Restate, word for word, each entry that follows, but skip its pictures.

╭──

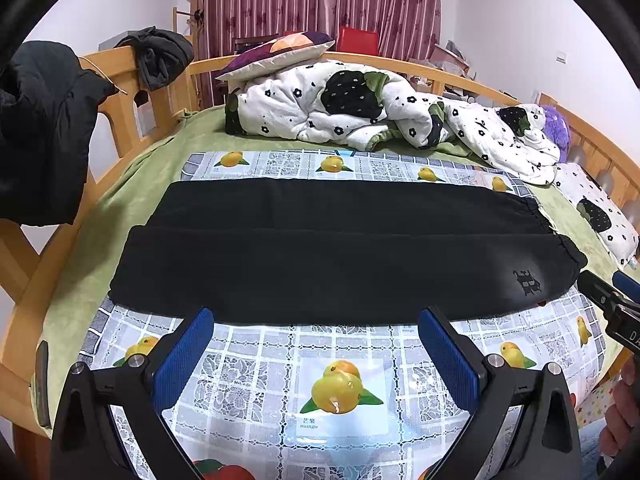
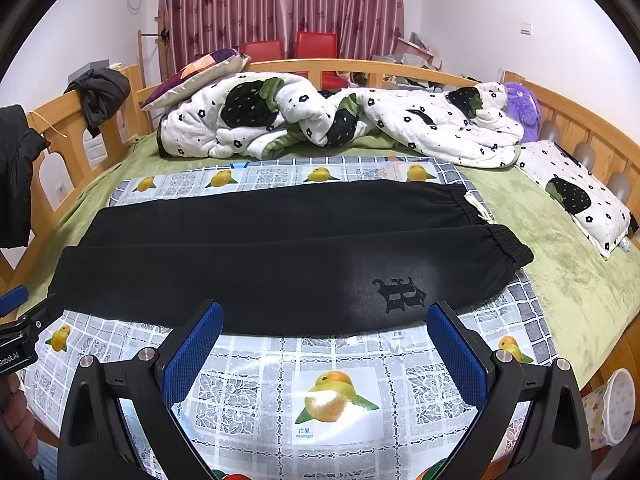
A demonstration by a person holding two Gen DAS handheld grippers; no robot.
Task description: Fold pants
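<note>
Left tool (image 1: 316, 354) and right tool (image 2: 325, 350): blue-padded, jaws spread wide, empty, hovering near the bed's front edge. Just beyond, black fleece pants (image 2: 280, 256) flat across the mango-print plastic sheet (image 2: 336, 400), legs side by side, waistband toward the right edge. Judged unfolded; every fold left. No containers visible.

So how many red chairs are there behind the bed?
2 in the right wrist view, side by side before the curtain: one red chair left, another red chair right. The bed rail hides their lower parts; more may be hidden.
</note>
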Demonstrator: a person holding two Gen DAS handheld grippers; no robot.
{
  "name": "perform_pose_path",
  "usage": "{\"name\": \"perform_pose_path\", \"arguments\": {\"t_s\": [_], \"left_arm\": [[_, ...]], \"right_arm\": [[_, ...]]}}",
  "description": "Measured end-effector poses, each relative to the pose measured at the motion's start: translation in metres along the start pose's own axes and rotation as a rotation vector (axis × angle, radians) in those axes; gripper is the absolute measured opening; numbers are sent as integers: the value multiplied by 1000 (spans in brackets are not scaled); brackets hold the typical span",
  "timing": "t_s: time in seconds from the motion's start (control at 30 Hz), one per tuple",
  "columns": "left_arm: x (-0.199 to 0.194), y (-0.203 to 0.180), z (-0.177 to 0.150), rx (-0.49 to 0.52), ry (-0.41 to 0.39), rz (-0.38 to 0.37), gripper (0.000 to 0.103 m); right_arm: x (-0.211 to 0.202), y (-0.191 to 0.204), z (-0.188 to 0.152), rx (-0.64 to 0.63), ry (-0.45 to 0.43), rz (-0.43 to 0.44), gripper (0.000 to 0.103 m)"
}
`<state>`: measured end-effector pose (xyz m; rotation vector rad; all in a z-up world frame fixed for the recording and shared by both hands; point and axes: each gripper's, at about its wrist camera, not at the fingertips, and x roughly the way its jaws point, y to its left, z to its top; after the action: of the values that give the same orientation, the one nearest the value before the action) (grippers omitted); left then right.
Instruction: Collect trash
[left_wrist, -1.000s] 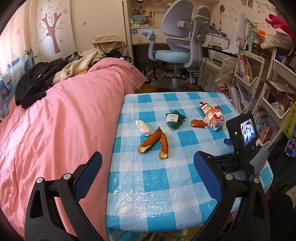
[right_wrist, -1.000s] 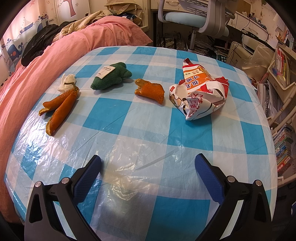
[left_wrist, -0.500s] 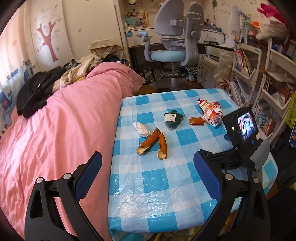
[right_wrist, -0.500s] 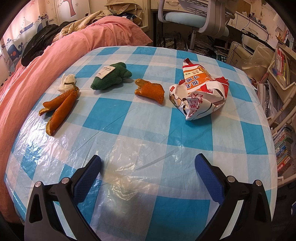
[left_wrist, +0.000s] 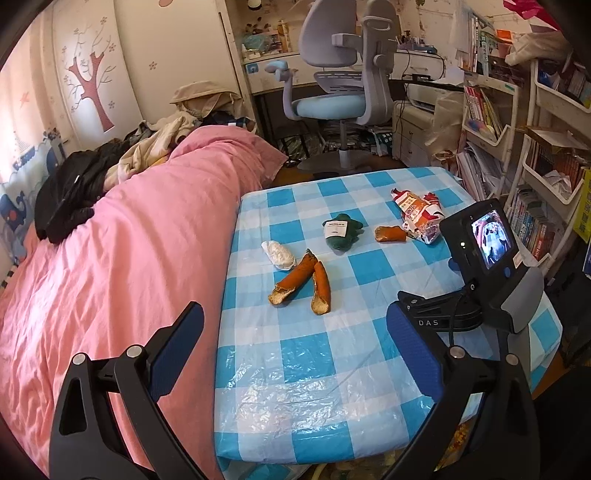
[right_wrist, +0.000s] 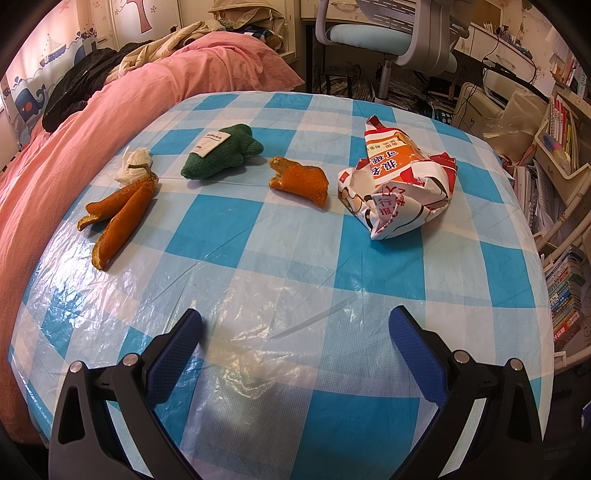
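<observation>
While trash lies scattered, checked table (right_wrist: 295, 229), pink bed (left_wrist: 122, 258).

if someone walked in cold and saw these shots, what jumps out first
Probably the row of trash on the blue-checked table: a crumpled snack bag at the right, a small orange peel piece just left of it, a green sponge, then the long orange peel with a white tissue wad behind it. The pink quilt fills the left side, and both the left gripper and right gripper hover open and empty.
</observation>
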<state>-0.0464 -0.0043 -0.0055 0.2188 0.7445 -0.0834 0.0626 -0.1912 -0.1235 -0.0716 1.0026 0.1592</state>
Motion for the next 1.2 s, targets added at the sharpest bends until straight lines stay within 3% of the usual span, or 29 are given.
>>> {"name": "perform_pose_path", "arguments": {"t_s": [1.2], "left_arm": [[-3, -3, -1, 12, 1, -6, 96]], "right_arm": [[0, 0, 0, 0, 0, 0, 97]]}}
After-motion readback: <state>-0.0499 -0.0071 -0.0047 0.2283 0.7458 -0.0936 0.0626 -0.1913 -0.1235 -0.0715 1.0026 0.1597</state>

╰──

RESULT FOR THIS TASK –
A demonstration by a person holding two Gen DAS handheld grippers; no robot.
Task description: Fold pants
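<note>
Left tool (image 1: 316, 354) and right tool (image 2: 325, 350): blue-padded, jaws spread wide, empty, hovering near the bed's front edge. Just beyond, black fleece pants (image 2: 280, 256) flat across the mango-print plastic sheet (image 2: 336, 400), legs side by side, waistband toward the right edge. Judged unfolded; every fold left. No containers visible.

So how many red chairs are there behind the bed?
2 in the right wrist view, side by side before the curtain: one red chair left, another red chair right. The bed rail hides their lower parts; more may be hidden.
</note>
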Demonstrator: a person holding two Gen DAS handheld grippers; no robot.
{
  "name": "perform_pose_path",
  "usage": "{\"name\": \"perform_pose_path\", \"arguments\": {\"t_s\": [_], \"left_arm\": [[_, ...]], \"right_arm\": [[_, ...]]}}",
  "description": "Measured end-effector poses, each relative to the pose measured at the motion's start: translation in metres along the start pose's own axes and rotation as a rotation vector (axis × angle, radians) in those axes; gripper is the absolute measured opening; numbers are sent as integers: the value multiplied by 1000 (spans in brackets are not scaled); brackets hold the typical span",
  "timing": "t_s: time in seconds from the motion's start (control at 30 Hz), one per tuple",
  "columns": "left_arm: x (-0.199 to 0.194), y (-0.203 to 0.180), z (-0.177 to 0.150), rx (-0.49 to 0.52), ry (-0.41 to 0.39), rz (-0.38 to 0.37), gripper (0.000 to 0.103 m); right_arm: x (-0.211 to 0.202), y (-0.191 to 0.204), z (-0.188 to 0.152), rx (-0.64 to 0.63), ry (-0.45 to 0.43), rz (-0.43 to 0.44), gripper (0.000 to 0.103 m)"
}
`<state>`: measured end-effector pose (xyz m; rotation vector rad; all in a z-up world frame fixed for the recording and shared by both hands; point and axes: each gripper's, at about its wrist camera, not at the fingertips, and x roughly the way its jaws point, y to its left, z to its top; after the action: of the values that give the same orientation, the one nearest the value before the action) (grippers omitted); left then right.
Instruction: Collect trash
[left_wrist, -1.000s] 
[right_wrist, -1.000s] 
[left_wrist, -0.500s] 
[right_wrist, -0.500s] 
[left_wrist, +0.000s] 
[right_wrist, +0.000s] 
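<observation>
While trash lies scattered, checked table (right_wrist: 295, 229), pink bed (left_wrist: 122, 258).

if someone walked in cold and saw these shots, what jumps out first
Probably the row of trash on the blue-checked table: a crumpled snack bag at the right, a small orange peel piece just left of it, a green sponge, then the long orange peel with a white tissue wad behind it. The pink quilt fills the left side, and both the left gripper and right gripper hover open and empty.
</observation>
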<state>-0.0464 -0.0043 -0.0055 0.2188 0.7445 -0.0834 0.0626 -0.1912 -0.1235 -0.0716 1.0026 0.1592</state>
Motion for the next 1.2 s, targets added at the sharpest bends until straight lines stay within 3% of the usual span, or 29 are given.
>>> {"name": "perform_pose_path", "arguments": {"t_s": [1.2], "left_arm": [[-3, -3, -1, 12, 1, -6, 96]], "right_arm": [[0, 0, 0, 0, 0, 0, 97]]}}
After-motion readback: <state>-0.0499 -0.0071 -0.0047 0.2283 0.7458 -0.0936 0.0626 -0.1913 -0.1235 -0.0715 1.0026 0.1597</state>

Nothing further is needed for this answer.